**WHAT YOU WILL DO**
Across the records that follow, give the number of lines containing the word "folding" and nothing else.

**SUPPLIED MATERIAL**
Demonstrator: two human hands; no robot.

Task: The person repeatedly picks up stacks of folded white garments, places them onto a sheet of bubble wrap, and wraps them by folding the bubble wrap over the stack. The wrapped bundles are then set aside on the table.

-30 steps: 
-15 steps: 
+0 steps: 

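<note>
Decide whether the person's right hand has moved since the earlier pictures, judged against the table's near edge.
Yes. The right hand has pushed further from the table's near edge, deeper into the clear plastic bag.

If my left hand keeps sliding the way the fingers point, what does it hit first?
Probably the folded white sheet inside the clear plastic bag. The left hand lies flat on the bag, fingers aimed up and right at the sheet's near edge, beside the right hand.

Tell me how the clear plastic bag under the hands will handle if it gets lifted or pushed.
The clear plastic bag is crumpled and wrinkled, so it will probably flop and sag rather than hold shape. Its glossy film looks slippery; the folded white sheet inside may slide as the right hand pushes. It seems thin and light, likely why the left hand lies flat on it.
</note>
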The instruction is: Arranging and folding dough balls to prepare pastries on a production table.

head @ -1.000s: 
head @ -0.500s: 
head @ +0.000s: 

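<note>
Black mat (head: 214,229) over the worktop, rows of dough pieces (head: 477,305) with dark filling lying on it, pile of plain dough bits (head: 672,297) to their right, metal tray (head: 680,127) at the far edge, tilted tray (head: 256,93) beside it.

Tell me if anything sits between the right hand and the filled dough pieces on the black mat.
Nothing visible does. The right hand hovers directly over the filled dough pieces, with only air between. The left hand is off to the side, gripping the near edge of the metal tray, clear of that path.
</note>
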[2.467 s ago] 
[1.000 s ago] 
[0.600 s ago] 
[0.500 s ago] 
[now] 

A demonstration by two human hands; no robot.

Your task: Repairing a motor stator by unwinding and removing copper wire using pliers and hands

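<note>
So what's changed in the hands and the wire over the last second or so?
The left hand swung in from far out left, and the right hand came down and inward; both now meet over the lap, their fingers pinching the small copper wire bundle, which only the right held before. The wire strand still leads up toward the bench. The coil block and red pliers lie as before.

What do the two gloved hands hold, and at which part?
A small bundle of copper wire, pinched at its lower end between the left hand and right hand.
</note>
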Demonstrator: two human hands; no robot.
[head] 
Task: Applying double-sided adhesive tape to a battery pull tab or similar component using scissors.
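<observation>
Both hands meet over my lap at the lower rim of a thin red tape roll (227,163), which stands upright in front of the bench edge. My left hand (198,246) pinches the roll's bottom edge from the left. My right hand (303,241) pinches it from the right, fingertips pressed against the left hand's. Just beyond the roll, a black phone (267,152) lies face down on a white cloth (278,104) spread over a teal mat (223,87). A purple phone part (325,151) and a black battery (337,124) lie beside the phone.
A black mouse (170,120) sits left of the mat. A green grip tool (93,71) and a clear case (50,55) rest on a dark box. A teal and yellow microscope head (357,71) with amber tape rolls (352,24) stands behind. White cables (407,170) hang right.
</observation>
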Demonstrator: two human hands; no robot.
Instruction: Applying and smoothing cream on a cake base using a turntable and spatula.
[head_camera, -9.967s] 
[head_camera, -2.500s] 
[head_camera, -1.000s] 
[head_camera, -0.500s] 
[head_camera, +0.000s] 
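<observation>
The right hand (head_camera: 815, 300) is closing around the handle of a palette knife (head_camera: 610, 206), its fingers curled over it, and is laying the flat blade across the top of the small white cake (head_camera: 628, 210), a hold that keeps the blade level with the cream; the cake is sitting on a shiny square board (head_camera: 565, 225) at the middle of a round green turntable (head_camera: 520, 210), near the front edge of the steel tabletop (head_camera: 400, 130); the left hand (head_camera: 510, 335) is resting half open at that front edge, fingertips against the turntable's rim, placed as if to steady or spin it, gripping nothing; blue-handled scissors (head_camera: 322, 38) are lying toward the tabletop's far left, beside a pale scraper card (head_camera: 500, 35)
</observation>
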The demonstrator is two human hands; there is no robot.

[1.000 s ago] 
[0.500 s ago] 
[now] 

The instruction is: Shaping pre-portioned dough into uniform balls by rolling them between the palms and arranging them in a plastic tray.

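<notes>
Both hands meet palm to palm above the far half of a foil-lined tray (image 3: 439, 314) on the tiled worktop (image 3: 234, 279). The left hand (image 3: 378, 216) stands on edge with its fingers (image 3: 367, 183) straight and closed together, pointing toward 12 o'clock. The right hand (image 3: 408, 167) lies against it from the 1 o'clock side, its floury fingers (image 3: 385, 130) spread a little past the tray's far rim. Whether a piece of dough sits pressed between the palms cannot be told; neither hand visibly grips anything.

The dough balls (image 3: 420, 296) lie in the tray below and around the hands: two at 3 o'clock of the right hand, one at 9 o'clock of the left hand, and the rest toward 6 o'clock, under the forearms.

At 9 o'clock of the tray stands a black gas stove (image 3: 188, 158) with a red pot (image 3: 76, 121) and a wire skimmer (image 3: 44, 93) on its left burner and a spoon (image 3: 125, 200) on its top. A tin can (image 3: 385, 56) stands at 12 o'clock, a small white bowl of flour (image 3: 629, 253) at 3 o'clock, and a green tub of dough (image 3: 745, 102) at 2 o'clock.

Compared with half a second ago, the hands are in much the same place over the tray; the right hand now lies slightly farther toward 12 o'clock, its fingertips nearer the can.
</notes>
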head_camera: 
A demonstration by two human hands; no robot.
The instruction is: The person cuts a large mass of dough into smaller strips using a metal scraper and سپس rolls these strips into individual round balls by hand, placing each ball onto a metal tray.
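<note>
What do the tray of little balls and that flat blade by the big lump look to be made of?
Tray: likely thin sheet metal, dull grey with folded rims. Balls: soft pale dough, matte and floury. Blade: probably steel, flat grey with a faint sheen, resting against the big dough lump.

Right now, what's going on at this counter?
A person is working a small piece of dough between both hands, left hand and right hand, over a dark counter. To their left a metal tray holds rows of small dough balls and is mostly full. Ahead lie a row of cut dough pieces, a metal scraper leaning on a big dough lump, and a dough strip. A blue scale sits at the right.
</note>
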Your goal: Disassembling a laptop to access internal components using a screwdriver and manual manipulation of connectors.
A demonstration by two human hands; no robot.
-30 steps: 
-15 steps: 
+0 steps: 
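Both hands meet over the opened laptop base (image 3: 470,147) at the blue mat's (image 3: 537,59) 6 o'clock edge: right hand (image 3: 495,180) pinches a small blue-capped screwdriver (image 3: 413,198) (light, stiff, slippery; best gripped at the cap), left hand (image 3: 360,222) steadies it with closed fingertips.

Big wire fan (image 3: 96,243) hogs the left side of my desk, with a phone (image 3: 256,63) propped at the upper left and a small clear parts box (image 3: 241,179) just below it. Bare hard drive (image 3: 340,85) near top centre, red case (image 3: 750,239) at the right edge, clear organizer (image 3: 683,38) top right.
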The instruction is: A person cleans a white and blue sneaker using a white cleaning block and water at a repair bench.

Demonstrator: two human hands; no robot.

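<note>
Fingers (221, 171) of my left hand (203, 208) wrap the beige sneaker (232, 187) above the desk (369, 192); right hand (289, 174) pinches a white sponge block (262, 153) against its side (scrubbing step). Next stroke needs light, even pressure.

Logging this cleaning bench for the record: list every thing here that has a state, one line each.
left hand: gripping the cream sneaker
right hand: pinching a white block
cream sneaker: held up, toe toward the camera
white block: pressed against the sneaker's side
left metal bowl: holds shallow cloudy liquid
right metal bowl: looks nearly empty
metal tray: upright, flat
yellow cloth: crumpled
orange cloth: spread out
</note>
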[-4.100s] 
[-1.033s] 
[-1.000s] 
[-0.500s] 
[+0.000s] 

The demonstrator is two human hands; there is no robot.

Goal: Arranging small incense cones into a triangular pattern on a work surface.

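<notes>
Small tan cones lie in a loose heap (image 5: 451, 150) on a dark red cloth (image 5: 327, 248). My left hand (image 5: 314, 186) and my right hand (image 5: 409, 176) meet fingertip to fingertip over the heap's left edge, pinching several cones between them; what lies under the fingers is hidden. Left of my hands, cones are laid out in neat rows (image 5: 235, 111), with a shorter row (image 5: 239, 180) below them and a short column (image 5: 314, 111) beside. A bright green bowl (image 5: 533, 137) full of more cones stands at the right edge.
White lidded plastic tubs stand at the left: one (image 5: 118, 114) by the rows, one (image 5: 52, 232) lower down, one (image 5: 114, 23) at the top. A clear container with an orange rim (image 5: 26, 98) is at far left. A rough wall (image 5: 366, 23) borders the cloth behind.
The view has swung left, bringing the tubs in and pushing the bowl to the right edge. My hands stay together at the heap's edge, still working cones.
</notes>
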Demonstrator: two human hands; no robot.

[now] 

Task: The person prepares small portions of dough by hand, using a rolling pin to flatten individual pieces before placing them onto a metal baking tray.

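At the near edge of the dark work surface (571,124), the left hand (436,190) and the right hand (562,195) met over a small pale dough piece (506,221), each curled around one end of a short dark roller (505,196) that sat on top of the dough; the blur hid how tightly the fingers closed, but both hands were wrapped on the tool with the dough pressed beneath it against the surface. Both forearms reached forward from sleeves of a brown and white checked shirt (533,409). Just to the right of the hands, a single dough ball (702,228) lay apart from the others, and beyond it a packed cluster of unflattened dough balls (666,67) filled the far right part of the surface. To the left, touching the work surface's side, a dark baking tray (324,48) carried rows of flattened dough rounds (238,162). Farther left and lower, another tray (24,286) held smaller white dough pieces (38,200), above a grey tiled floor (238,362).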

**OUTPUT OF THE TASK**
2